= GOAL OF THE EXERCISE =
Please output exactly the lines below, starting at the line that has "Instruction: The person" and ending at the line that has "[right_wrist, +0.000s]", both included; leave out all pictures and include nothing else.

(Stored items from a collection)
***
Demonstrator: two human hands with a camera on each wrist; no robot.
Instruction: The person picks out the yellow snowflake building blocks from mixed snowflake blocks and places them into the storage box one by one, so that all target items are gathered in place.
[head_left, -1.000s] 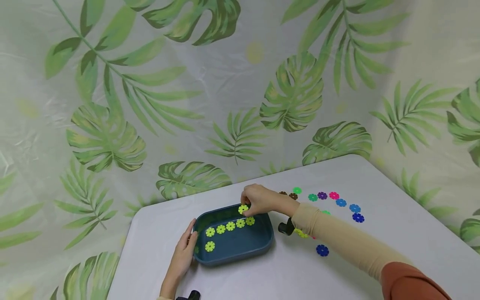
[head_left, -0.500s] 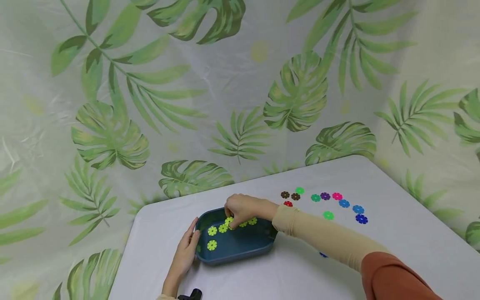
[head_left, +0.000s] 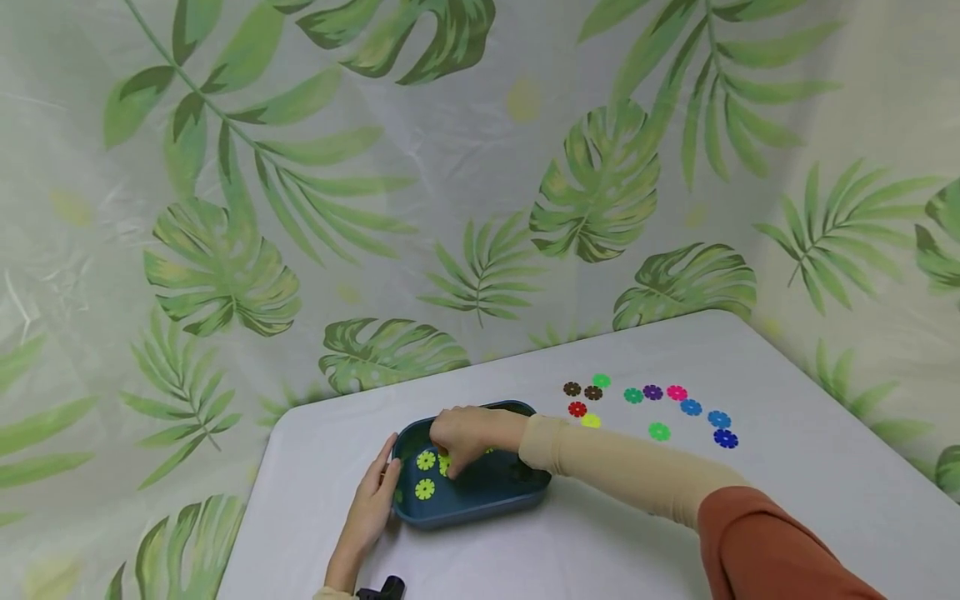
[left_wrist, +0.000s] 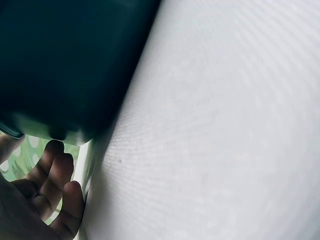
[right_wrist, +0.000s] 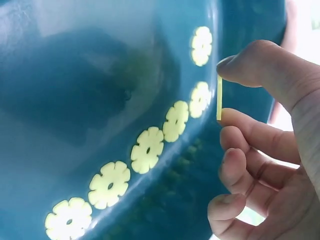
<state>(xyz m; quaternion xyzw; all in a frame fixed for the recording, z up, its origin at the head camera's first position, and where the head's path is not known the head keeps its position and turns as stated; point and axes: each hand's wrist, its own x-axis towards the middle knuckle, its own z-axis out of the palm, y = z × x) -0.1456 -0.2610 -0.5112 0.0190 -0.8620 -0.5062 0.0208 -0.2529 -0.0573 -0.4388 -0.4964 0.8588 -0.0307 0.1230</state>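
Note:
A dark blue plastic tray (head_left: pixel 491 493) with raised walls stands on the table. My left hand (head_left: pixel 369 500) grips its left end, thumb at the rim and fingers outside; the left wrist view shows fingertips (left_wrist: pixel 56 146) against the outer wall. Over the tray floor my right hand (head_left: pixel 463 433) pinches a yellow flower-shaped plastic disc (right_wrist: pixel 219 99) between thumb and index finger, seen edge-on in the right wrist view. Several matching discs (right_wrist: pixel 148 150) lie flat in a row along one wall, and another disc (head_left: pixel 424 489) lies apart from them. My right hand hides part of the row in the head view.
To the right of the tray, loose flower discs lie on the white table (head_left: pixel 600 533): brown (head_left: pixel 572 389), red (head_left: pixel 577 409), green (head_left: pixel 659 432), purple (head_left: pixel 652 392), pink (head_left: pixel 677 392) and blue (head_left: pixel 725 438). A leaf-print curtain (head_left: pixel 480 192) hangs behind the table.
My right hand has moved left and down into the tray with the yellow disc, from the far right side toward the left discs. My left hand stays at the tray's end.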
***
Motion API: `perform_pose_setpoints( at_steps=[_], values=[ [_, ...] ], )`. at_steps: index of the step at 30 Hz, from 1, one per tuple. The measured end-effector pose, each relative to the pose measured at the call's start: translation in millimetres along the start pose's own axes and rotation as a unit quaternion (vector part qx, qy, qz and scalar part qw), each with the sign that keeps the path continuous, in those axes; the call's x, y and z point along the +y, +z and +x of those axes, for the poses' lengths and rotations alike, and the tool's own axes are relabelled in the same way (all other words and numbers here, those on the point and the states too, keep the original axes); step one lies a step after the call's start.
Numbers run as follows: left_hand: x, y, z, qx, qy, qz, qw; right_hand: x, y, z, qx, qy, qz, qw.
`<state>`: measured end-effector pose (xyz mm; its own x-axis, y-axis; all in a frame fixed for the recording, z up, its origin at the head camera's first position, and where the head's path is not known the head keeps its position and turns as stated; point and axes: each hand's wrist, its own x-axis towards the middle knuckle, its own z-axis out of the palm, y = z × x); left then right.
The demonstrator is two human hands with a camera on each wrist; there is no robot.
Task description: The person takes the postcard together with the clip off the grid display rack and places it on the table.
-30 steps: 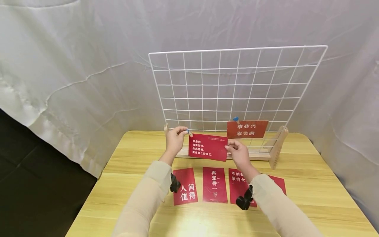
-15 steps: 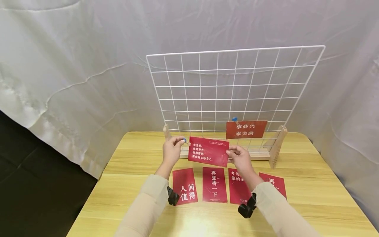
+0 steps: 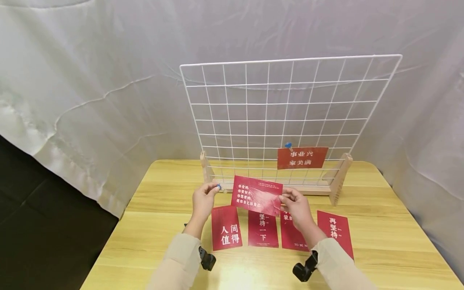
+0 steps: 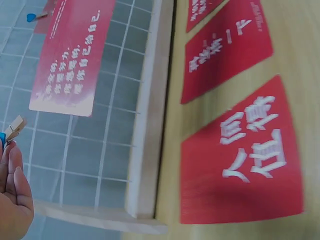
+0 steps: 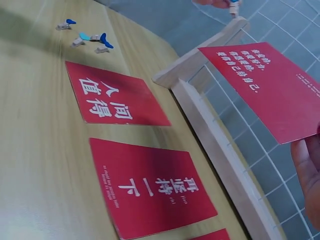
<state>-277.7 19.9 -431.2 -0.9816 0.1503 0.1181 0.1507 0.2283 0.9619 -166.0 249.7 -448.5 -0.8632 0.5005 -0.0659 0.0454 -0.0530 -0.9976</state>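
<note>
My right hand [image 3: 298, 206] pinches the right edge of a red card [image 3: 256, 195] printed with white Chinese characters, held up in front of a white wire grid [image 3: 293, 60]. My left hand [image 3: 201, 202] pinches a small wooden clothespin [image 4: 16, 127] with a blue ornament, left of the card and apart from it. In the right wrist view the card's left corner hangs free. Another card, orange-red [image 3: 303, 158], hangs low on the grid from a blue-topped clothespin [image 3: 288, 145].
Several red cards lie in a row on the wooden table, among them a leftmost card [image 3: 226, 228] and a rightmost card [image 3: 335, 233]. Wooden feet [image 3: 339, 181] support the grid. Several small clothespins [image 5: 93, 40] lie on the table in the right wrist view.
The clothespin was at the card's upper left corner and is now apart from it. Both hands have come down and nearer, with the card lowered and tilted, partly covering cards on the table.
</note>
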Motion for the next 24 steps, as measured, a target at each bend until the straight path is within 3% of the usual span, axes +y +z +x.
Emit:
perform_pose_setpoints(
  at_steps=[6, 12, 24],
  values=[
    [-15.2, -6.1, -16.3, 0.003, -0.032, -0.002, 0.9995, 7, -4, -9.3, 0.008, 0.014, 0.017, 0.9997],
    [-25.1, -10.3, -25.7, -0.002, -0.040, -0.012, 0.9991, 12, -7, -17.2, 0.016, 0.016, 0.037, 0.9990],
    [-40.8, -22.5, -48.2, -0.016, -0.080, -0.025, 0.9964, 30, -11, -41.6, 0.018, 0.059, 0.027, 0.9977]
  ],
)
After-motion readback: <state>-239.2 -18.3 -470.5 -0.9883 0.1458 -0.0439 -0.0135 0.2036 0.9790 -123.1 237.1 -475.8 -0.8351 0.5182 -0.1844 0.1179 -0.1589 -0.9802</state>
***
= OUTPUT BELOW =
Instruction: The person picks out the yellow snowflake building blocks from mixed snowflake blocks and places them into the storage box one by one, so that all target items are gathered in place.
[head_left, -1.000s] 
[head_left, -0.500s] 
[head_left, +0.000s] 
[left_wrist, +0.000s] 
[right_wrist, +0.000s] 

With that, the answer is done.